A few months back my office had a run where we had obtained three federal court decisions which not only overturned a terrible ALJ decision, but also took the rare step of finding the ALJ’s errors so egregious that it ordered Social Security to begin paying our client benefits. Because by far the most typical outcome in a federal court appeal is a remand to Social Security for further proceedings, I remember saying at the time that I might not see another decision like it for a long time.
I’m happy to report that I was wrong; my team has managed to obtain three more reversals with an outright award of benefits just within the last 30 days. In California, our client’s case had been pending for almost 7 years, and she had not worked in over 10 years due to multiple medical conditions including fibromyalgia, diabetes, and degenerative disc disease. Moreover, because of the passage of time her date last insured had expired by the time of the ALJ’s second denial decision. The court awarded benefits, because it agreed that the ALJ had improperly ignored altogether (twice) the uncontroverted evidence demonstrating that she required a cane to walk and had wrongfully given little to no weight to the medical opinions of her rheumatologist, her PCPs (she had two during this very long stretch of time) and her physical therapist. The court awarded benefits outright, because of these errors and because, in its words, to remand for further proceedings would be to give Social Security a “mulligan.”

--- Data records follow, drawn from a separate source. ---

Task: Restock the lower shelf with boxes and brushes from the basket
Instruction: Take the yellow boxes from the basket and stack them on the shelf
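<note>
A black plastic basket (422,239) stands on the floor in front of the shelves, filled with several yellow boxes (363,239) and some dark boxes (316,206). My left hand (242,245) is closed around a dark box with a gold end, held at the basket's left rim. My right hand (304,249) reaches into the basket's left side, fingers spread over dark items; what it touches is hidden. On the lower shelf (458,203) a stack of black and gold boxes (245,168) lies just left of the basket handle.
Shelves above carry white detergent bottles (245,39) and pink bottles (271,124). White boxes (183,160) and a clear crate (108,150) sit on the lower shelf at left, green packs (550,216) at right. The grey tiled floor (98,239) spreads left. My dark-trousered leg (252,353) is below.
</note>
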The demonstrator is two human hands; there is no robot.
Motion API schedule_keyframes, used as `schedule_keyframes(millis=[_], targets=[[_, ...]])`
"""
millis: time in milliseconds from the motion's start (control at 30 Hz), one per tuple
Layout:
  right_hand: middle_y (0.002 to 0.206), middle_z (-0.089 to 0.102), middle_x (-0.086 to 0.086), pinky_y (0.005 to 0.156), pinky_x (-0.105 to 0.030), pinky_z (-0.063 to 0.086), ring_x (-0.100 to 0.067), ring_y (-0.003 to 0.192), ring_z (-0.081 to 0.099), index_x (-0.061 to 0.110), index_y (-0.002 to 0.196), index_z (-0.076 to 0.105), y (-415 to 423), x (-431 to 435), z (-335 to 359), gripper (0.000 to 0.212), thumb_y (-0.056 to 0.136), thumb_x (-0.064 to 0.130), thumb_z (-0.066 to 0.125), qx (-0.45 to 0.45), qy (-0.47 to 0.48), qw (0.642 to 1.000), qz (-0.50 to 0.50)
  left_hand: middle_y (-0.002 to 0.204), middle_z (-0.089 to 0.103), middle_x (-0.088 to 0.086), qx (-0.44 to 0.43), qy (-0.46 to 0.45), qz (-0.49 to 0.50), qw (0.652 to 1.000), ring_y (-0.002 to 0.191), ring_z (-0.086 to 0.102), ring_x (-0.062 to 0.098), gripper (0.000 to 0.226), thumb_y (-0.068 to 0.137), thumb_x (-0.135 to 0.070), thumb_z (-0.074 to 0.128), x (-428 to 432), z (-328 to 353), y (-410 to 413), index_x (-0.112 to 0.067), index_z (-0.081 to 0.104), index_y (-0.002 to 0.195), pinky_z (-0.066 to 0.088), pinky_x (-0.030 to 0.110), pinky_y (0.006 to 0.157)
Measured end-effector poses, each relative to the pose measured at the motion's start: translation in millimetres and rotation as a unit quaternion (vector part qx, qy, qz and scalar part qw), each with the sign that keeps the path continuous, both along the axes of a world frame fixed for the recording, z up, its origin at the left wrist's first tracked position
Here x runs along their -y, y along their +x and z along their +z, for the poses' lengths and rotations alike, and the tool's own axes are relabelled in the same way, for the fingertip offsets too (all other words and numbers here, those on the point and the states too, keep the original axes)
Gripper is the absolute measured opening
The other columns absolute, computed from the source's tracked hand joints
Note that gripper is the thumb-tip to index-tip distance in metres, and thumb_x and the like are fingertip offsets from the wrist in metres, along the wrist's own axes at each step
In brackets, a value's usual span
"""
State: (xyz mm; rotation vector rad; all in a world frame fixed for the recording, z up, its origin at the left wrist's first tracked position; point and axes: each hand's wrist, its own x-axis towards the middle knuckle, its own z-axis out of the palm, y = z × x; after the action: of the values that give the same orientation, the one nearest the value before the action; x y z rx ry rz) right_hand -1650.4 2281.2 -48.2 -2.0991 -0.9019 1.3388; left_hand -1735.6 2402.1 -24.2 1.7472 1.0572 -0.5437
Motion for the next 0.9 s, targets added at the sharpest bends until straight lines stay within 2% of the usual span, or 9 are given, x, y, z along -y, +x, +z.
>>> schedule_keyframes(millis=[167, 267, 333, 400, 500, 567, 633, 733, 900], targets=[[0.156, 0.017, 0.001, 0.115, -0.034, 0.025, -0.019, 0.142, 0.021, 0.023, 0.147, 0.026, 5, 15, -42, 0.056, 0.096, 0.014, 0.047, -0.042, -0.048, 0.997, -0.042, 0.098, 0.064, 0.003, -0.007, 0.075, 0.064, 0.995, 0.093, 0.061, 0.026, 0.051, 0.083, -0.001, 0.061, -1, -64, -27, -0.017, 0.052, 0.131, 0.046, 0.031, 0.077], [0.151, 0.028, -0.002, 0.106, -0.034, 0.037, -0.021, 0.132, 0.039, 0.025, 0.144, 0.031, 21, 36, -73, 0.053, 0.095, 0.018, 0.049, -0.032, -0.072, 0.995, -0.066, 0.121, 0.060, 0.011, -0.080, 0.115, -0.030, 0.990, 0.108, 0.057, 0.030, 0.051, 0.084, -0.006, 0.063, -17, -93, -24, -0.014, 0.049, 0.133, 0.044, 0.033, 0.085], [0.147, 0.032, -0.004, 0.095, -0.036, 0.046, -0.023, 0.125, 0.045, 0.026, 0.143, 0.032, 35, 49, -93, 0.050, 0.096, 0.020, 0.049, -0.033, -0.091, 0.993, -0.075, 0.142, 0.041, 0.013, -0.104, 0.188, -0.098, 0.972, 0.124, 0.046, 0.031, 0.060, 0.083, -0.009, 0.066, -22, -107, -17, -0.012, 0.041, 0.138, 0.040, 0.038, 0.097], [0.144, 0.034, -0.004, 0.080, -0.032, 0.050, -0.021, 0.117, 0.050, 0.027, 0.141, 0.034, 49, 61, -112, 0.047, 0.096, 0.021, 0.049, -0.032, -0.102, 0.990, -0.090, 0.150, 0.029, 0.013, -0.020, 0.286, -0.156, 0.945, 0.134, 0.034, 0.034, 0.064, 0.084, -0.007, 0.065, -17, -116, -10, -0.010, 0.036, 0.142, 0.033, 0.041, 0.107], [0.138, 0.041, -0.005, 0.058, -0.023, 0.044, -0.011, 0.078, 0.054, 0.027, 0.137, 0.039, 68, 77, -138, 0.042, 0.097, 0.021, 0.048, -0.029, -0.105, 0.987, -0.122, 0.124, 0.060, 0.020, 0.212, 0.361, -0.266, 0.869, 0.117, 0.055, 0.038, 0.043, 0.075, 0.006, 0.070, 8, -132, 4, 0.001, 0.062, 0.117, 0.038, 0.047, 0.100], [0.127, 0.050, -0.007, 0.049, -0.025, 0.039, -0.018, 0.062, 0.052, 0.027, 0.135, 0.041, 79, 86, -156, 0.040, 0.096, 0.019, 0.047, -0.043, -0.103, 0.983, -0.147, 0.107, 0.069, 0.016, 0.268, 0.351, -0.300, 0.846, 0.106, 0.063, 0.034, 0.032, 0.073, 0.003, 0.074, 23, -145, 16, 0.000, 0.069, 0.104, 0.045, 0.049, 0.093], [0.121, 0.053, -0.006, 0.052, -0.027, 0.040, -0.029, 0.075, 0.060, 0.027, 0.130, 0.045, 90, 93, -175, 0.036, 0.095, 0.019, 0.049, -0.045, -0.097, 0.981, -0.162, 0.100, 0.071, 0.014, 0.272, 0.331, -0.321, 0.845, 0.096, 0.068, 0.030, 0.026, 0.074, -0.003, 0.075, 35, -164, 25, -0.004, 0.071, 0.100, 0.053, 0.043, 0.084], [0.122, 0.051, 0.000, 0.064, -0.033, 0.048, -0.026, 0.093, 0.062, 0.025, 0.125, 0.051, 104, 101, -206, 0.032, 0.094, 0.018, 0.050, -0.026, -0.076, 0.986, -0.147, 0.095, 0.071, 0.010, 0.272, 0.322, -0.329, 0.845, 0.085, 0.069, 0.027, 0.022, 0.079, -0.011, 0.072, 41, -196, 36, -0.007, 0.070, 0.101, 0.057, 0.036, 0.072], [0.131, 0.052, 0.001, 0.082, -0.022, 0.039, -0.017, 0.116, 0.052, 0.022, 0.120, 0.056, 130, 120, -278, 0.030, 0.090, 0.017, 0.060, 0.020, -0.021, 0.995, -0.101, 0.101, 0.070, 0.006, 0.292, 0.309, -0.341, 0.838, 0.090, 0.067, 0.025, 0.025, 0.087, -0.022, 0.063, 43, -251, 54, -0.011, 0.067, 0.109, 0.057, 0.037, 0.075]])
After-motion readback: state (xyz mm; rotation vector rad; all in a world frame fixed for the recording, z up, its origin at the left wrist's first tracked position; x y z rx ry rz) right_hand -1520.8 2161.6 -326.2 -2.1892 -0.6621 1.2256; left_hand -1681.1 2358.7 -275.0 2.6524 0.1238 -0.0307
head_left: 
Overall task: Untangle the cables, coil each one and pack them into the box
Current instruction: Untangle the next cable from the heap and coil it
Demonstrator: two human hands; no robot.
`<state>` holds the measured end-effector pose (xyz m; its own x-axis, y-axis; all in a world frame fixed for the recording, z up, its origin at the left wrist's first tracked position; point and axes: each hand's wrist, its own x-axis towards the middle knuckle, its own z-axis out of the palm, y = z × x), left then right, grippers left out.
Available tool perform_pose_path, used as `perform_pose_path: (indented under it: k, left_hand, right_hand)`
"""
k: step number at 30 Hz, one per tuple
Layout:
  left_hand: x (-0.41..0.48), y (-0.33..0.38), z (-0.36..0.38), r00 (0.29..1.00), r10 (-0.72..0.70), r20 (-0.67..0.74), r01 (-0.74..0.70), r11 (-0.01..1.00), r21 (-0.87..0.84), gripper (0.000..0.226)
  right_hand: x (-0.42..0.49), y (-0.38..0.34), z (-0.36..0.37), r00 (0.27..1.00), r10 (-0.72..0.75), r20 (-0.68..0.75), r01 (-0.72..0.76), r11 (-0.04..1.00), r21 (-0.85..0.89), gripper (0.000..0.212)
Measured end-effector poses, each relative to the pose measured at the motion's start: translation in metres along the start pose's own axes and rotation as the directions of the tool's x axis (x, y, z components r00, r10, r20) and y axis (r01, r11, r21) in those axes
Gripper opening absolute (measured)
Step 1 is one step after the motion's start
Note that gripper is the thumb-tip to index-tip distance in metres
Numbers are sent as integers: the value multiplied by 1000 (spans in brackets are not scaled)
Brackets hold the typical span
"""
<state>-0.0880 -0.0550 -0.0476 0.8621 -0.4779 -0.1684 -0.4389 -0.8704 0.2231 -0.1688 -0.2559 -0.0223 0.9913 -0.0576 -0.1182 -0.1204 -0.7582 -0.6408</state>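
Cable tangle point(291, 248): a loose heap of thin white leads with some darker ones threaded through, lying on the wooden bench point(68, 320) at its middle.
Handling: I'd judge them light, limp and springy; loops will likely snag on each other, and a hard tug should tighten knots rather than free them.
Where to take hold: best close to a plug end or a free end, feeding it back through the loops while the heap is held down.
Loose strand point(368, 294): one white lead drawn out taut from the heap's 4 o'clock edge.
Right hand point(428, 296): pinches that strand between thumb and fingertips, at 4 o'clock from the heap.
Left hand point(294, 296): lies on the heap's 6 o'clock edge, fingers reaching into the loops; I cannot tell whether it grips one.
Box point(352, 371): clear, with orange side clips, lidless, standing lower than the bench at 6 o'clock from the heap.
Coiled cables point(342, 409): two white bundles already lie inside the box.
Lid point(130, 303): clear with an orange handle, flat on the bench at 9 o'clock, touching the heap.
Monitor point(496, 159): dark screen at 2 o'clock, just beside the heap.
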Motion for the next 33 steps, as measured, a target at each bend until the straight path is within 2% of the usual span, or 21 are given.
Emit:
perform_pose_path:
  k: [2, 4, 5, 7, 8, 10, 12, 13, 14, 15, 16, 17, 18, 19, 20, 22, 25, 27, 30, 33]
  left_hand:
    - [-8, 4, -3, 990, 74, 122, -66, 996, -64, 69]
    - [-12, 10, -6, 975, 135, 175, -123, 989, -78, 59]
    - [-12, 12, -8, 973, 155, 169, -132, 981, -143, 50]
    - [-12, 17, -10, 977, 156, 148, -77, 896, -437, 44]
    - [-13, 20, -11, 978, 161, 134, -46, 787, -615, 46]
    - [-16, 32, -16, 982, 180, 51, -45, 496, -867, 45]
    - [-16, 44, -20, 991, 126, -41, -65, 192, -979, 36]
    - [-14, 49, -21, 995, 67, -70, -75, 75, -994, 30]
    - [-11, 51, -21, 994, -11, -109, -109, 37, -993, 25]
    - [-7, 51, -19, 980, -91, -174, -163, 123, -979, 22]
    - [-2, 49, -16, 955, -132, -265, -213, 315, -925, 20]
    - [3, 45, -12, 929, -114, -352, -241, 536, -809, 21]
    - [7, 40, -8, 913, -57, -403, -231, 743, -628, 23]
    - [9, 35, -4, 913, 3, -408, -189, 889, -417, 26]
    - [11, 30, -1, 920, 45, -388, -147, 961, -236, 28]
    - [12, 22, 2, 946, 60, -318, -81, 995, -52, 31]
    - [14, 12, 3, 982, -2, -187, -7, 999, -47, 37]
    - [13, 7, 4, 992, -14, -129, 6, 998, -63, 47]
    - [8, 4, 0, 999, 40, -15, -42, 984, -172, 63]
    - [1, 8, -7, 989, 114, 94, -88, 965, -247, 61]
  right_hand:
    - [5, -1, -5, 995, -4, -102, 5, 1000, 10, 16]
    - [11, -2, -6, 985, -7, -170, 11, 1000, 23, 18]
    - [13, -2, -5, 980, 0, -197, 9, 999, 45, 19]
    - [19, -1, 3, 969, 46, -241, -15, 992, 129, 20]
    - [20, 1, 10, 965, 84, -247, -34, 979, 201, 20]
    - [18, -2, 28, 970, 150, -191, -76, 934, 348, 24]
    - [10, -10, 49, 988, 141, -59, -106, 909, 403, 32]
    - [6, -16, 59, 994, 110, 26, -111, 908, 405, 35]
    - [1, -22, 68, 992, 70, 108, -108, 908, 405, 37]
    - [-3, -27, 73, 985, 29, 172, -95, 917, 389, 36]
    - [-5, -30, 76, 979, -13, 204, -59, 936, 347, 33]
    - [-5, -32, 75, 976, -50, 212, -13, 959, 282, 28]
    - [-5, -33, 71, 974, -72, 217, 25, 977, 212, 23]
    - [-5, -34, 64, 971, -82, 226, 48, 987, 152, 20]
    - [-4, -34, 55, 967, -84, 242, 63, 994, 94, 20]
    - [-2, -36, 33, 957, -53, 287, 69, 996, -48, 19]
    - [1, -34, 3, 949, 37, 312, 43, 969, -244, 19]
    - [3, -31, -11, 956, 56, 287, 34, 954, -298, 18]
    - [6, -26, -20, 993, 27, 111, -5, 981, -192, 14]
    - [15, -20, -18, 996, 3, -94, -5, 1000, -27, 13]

An Oregon district court considered the claim of our client, whose case has been pending over 6 years, and who is not worked in over 8 years, based on the ALJ’s failure to consider the VA’s finding of unemployability, inadequate analysis of treating source opinion evidence, and finding that her mental impairments were not “severe.” The court found especially compelling that the ALJ had given very cursory (and not even always factually accurate) reasons for rejecting the opinion of the claimant’s treating doctor, who had long familiarity with our client. Therefore, pursuant to the “credit as true” doctrine in the Ninth Circuit, the district court found that the treating physician’s opinion should have been found to be controlling.
Finally, in New York our client’s application was filed approximately 4 years ago, alleging disability based on severe depression and anxiety, in part related to concomitant gender identity disorder. The ALJ, possibly mistakenly, had adopted the RFC consistent with his first hypothetical assumption to the VE, but relied upon the VE’s response to the second hypothetical. At issue was the issue of “missed days”; in the first hypothetical the ALJ asked the VE to assume the claimant would miss work 2 days per month, to which the VE responded that this would eliminate all jobs. In the second hypothetical, the ALJ changed the assumption to missing only 1 day per month, and the VE testified that this would not preclude all work. But the RFC finding is that the claimant would miss 2 days per month. Although not strictly speaking, a federal court decision reversing and awarding benefits, the agency attorney contacted me and offered to remand the case to the Appeals Council, who will issue the favorable decision.
One of the most notable things to me about these decisions is that I personally had little to do with two of the three cases; rather, they were very capably handled by my supervising associate, Hannalore Merritt, in concert with other associates in my appellate department. It’s just literally true to say that we could not be as helpful as we are being (over 280 remands or outright reversals in the last 12 months) to folks in their last chance to obtain a fair decision in their Social Security case without the intelligence, compassion and commitment of our excellent team in the Appellate Department.